Any picture in the listing is left out of the copy; all else is duplicated exactly.

..........

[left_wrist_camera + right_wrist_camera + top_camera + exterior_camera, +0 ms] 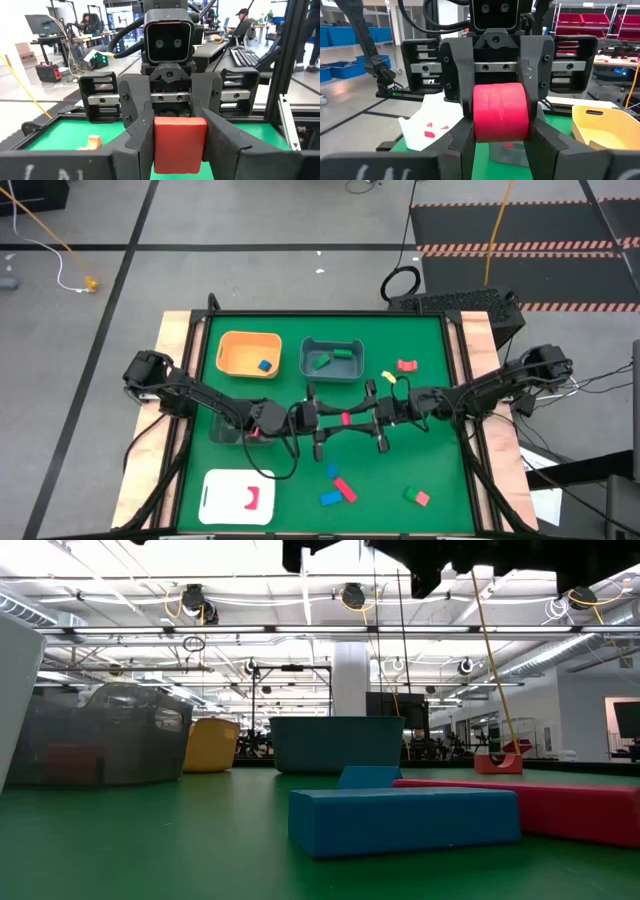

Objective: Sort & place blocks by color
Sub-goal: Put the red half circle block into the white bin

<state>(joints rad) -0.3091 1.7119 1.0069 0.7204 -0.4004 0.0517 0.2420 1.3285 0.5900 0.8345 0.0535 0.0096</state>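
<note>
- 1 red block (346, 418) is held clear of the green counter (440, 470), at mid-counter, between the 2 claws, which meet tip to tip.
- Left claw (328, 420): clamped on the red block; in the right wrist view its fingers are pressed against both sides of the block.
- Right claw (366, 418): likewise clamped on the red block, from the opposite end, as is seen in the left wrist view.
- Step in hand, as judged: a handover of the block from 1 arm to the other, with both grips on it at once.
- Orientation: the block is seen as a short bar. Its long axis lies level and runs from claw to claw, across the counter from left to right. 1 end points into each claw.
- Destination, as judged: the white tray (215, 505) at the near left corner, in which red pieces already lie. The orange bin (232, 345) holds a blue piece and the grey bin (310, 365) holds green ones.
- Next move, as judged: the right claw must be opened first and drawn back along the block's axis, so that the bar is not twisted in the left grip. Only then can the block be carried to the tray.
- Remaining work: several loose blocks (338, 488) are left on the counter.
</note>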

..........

TASK SOLUTION ▸
[left_wrist_camera + right_wrist_camera + top_camera + exterior_camera, +0 ms] 

Objective: Sort & place blocks by color
Sub-goal: Put the red half circle block into the white bin

<state>(joints rad) -0.3091 1.7119 1.0069 0.7204 -0.4004 0.0517 0.2420 1.3285 0.5900 0.8345 0.0535 0.0096</state>
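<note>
- 1 red block (346, 418) is held clear of the green counter (440, 470), at mid-counter, between the 2 claws, which meet tip to tip.
- Left claw (328, 420): clamped on the red block; in the right wrist view its fingers are pressed against both sides of the block.
- Right claw (366, 418): likewise clamped on the red block, from the opposite end, as is seen in the left wrist view.
- Step in hand, as judged: a handover of the block from 1 arm to the other, with both grips on it at once.
- Orientation: the block is seen as a short bar. Its long axis lies level and runs from claw to claw, across the counter from left to right. 1 end points into each claw.
- Destination, as judged: the white tray (215, 505) at the near left corner, in which red pieces already lie. The orange bin (232, 345) holds a blue piece and the grey bin (310, 365) holds green ones.
- Next move, as judged: the right claw must be opened first and drawn back along the block's axis, so that the bar is not twisted in the left grip. Only then can the block be carried to the tray.
- Remaining work: several loose blocks (338, 488) are left on the counter.
</note>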

The output contains nothing more.